Durante los días 4 y 5 de agosto tuvo lugar la exposición preparada por el grupo de investigación con la que se ha pretendido mostrar una pequeña parte del vestuario litúrgico que guarda la iglesia y así como parte de los vestidos de la Virgen de la Armedilla. De esta forma se ha podido presentar uno de los campos de estudio que el grupo ya lleva preparando desde hace bastante tiempo.


La exposición estuvo formada por varias piezas, entre ellas hay que señalar primeramente un terno del último cuarto del siglo XVI del que se conservan todas sus piezas: la casulla, dos dalmáticas con sus collarinos, una capa pluvial, una estola, dos manípulos, un velo de altar, un portacorporales y el velo del cáliz. Todo ello forma el terno y destaca por sus bordados de gran calidad donde con gran virtuosismo se conjugan diferentes técnicas. Por otro lado tenemos que destacar los detalles como leones pasantes, soles, aves o diferentes tipos de flores como las de Lis. 

Una casulla negra datada en el año 1616 mandada hacer por un antiguo sacerdote que estuvo en esta iglesia, era el doctor Vitoria. Destacar de este las calaveras que se encuentran bordadas en la cenefa entre tibias entrecruzadas todo ello rodeado de motivos floreados.

También del siglo XVII es el paño de atril negro que tiene en sus bordes dos bordados, uno que representa a la Concepción de Nuestra Señora y en el otro a la Asunción de Nuestra Señora, están bordados sobre terciopelo de seda color carmesí con apliques superpuestos, que en este caso son las estampas de la Virgen que es de lino y seda. Tiene un tejido finísimo y perfilados con oro de distintos gruesos y cordón de seda azul cobalto.

Por otro lado hemos querido exponer dos conjuntos de vestidos que poseía la Virgen de la Armedilla antes de su restauración. De esta forma hemos querido mostrar una estética ya en desuso de esta imagen mariana revistiéndola de nuevo con todo su ajuar de la forma que se veneró hasta mediados del XX,. El vestido que llevaba era el más elegante que poseía, de tela negra con bordados y encajes de motivos floreados en plata. Otro de los vestidos que poseía es de rosa palo muy sencillo con una doble puntilla plateada. 

La exposición se inauguró con una conferencia previa a la apertura titulada Juan de Anchieta y el retablo mayor de la iglesia de Cogeces del Monte, impartida por el profesor doctor d. Luis Vasallo Toranzo, del departamento de Historia del Arte de la Universiad de Valladolid. En la conferencia se analizó la importancia que este escultor tuvo en Castilla y por qué el apostolado y el calvario de nuestro retablo se pueden adjudicar a él, cuya obra demuestra que es el escultor que mayor calidad tiene en el llamado manierismo romanista, que es el estilo del último tercio del siglo XVI en Castilla. 

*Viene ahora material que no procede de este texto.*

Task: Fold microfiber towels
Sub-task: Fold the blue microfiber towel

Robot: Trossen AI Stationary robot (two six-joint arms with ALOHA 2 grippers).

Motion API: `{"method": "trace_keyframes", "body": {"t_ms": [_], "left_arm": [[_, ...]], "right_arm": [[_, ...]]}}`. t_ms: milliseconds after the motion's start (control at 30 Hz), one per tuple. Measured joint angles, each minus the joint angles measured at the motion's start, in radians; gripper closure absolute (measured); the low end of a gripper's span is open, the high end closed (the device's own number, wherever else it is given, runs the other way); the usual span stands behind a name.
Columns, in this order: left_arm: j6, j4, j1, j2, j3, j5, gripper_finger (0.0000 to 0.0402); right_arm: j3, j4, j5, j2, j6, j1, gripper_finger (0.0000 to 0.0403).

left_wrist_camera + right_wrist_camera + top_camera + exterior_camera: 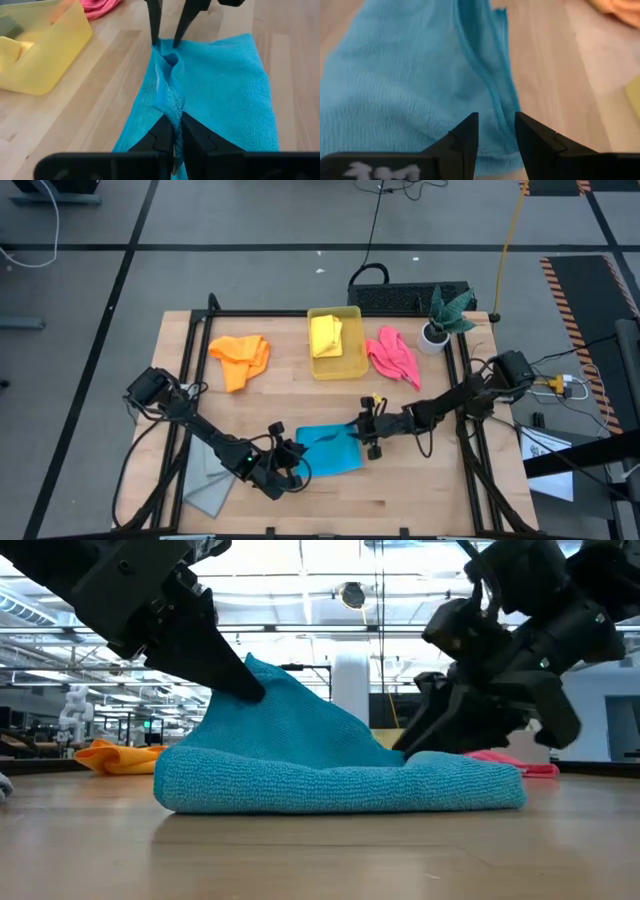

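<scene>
- While you scan from the left, note the light grey towel lying flat at the tabletop's near-left corner under the left arm, likely waiting its turn; the orange towel sits crumpled farther back.
- Your left gripper has its jaws pinched shut on the near edge of the bright blue towel, lifting it into a soft peak, which I judge is meant to carry that edge across for a fold.
- Look at that towel's surface: looped, nubbly microfiber, limp enough to drape, with a rounded, doubled lower edge in the low view.
- Behind it, the translucent yellow plastic bin holds the yellow towel, folded flat.
- Your right gripper stands at the blue towel's far edge with jaws partly open, straddling the hem without clamping it; it seems between grips.
- Farther right, the pink towel lies bunched beside the potted plant.
</scene>
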Motion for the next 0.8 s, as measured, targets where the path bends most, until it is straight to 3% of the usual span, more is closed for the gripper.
{"method": "trace_keyframes", "body": {"t_ms": [133, 300, 400, 533, 733, 800], "left_arm": [[0.0, 0.0, 0.0, 0.0, 0.0, 0.0, 0.0371], [0.0, 0.0, 0.0, 0.0, 0.0, 0.0, 0.0371], [0.0, -0.001, -0.001, 0.0, 0.0, 0.0, 0.0371], [0.009, -0.001, -0.016, 0.0, 0.0, -0.009, 0.0371], [0.0, 0.002, -0.051, -0.013, 0.0, -0.052, 0.0371], [-0.003, 0.008, -0.061, -0.013, 0.0, -0.057, 0.0371]], "right_arm": [[0.0, -0.002, -0.037, -0.001, -0.004, 0.004, 0.03], [0.0, -0.01, -0.027, -0.001, -0.009, 0.015, 0.036], [0.0, -0.017, 0.053, -0.004, -0.009, 0.02, 0.0395], [0.0, -0.063, 0.122, -0.019, -0.006, 0.029, 0.0393], [0.0, -0.068, 0.118, -0.11, 0.002, 0.086, 0.0401], [0.0, -0.036, 0.057, -0.144, 0.002, 0.108, 0.04]]}}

Finalmente señalar que se hicieron varias visitas comentadas por los miembros del grupo de investigación analizando la historia, el estilo, las técnicas artísticas y así como visitas comentadas a la iglesia parroquial. La exposición se clausuró el domingo con la reproducción del audiovisual Te Cuento Cogeces, que se preparó para la feria AR&PA.




Desde el GIHEC agradecemos nuevamente a todos los que nos habéis visitado y los que habéis colaborado desinteresadamente con nosotros.